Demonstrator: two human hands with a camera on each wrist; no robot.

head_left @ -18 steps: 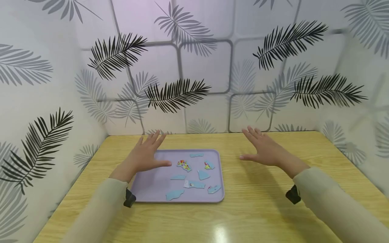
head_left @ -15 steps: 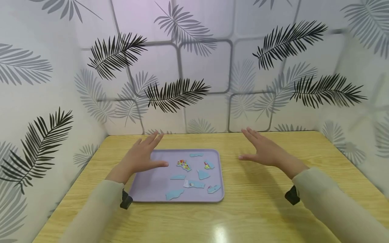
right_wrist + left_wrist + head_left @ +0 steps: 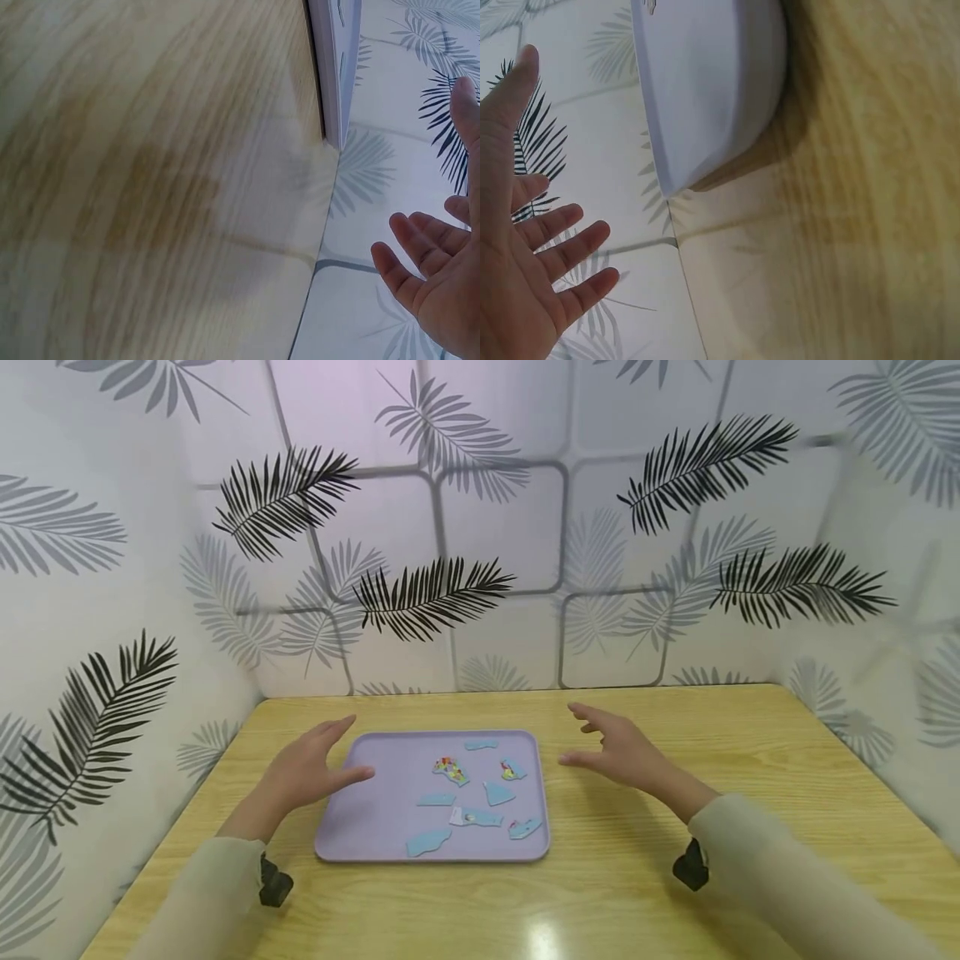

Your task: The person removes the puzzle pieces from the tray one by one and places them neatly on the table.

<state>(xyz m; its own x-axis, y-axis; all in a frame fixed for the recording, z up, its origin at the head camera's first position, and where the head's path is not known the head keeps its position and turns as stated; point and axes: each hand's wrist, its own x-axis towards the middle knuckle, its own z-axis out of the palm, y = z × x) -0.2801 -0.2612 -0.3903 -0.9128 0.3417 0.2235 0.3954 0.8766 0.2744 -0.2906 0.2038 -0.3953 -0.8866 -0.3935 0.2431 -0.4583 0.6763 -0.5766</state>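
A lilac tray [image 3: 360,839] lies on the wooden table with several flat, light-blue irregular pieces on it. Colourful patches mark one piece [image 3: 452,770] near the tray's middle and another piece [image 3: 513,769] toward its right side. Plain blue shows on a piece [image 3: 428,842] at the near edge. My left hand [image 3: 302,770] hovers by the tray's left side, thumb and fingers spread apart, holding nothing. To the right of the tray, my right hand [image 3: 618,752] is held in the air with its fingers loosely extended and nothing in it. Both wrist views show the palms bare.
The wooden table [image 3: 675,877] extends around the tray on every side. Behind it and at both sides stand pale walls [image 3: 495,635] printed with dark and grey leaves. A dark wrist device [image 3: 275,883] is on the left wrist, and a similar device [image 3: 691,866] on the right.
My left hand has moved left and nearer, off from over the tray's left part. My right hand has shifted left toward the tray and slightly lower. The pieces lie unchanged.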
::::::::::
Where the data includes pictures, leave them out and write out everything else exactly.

Demonstrator: two human hands with a camera on each wrist; no robot.

head_left @ -18 steps: 
head_left @ -15 steps: 
right_wrist + left_wrist + head_left @ +0 steps: 

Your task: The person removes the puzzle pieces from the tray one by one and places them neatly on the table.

<state>(xyz m; its own x-axis, y-axis; all in a frame fixed for the recording, z up, its origin at the head camera's first position, and where the head's path is not known the head keeps its position and turns as stated; point and axes: each hand's wrist, its own x-axis towards the middle knuckle, its own z-axis out of the palm, y = z × x) -0.2801 -0.2612 -0.3903 -0.9128 0.3417 0.2235 0.3954 0.8766 0.2744 -0.2906 0.2038 -0.3953 -0.8866 -0.3935 0.2431 -0.4583 0.6763 -0.5766</state>
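A lilac tray [image 3: 360,839] lies on the wooden table with several flat, light-blue irregular pieces on it. Colourful patches mark one piece [image 3: 452,770] near the tray's middle and another piece [image 3: 513,769] toward its right side. Plain blue shows on a piece [image 3: 428,842] at the near edge. My left hand [image 3: 302,770] hovers by the tray's left side, thumb and fingers spread apart, holding nothing. To the right of the tray, my right hand [image 3: 618,752] is held in the air with its fingers loosely extended and nothing in it. Both wrist views show the palms bare.
The wooden table [image 3: 675,877] extends around the tray on every side. Behind it and at both sides stand pale walls [image 3: 495,635] printed with dark and grey leaves. A dark wrist device [image 3: 275,883] is on the left wrist, and a similar device [image 3: 691,866] on the right.
My left hand has moved left and nearer, off from over the tray's left part. My right hand has shifted left toward the tray and slightly lower. The pieces lie unchanged.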

This exercise requires no further work.